> _WORK TO BE COMPLETED_: Every line of the material has to be retyped exactly.

> _INFORMATION PROVIDED_:
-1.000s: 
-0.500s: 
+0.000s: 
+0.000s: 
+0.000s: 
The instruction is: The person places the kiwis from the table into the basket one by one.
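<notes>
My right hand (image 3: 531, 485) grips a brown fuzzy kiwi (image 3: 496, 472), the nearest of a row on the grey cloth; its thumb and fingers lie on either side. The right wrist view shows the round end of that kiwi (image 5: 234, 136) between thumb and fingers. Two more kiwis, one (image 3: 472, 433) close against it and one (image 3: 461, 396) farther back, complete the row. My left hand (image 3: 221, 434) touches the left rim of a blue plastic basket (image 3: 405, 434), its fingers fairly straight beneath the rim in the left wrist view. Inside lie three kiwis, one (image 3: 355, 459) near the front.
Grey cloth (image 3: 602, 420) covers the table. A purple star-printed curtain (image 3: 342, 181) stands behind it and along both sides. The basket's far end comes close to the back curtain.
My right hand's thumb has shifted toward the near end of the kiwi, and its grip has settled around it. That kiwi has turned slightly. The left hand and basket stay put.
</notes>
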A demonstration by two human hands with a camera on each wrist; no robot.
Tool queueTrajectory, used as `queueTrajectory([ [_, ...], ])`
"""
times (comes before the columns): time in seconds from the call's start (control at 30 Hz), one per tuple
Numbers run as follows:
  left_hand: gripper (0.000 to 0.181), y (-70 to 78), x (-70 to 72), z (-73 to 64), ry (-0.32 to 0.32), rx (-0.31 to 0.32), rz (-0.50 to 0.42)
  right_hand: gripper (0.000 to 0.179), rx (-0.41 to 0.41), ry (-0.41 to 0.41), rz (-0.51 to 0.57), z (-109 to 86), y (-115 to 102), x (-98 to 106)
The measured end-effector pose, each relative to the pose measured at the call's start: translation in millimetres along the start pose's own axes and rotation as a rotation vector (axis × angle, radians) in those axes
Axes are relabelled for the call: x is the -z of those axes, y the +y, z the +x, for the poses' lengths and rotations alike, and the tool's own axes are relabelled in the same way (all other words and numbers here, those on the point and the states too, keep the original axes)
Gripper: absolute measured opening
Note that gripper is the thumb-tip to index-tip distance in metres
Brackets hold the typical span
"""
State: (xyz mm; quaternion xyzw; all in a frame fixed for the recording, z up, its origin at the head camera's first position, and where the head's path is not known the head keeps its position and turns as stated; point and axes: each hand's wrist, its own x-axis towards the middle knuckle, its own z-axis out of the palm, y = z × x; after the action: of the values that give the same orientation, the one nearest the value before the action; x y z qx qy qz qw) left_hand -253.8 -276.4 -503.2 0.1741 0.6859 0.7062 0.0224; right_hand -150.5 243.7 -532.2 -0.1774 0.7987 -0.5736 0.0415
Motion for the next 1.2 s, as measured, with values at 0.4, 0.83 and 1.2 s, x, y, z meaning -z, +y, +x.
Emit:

> _RESULT_:
-1.000s: 
-0.500s: 
+0.000s: 
+0.000s: 
+0.000s: 
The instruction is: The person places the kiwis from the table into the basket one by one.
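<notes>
My right hand (image 3: 531, 485) grips a brown fuzzy kiwi (image 3: 496, 472), the nearest of a row on the grey cloth; its thumb and fingers lie on either side. The right wrist view shows the round end of that kiwi (image 5: 234, 136) between thumb and fingers. Two more kiwis, one (image 3: 472, 433) close against it and one (image 3: 461, 396) farther back, complete the row. My left hand (image 3: 221, 434) touches the left rim of a blue plastic basket (image 3: 405, 434), its fingers fairly straight beneath the rim in the left wrist view. Inside lie three kiwis, one (image 3: 355, 459) near the front.
Grey cloth (image 3: 602, 420) covers the table. A purple star-printed curtain (image 3: 342, 181) stands behind it and along both sides. The basket's far end comes close to the back curtain.
My right hand's thumb has shifted toward the near end of the kiwi, and its grip has settled around it. That kiwi has turned slightly. The left hand and basket stay put.
</notes>
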A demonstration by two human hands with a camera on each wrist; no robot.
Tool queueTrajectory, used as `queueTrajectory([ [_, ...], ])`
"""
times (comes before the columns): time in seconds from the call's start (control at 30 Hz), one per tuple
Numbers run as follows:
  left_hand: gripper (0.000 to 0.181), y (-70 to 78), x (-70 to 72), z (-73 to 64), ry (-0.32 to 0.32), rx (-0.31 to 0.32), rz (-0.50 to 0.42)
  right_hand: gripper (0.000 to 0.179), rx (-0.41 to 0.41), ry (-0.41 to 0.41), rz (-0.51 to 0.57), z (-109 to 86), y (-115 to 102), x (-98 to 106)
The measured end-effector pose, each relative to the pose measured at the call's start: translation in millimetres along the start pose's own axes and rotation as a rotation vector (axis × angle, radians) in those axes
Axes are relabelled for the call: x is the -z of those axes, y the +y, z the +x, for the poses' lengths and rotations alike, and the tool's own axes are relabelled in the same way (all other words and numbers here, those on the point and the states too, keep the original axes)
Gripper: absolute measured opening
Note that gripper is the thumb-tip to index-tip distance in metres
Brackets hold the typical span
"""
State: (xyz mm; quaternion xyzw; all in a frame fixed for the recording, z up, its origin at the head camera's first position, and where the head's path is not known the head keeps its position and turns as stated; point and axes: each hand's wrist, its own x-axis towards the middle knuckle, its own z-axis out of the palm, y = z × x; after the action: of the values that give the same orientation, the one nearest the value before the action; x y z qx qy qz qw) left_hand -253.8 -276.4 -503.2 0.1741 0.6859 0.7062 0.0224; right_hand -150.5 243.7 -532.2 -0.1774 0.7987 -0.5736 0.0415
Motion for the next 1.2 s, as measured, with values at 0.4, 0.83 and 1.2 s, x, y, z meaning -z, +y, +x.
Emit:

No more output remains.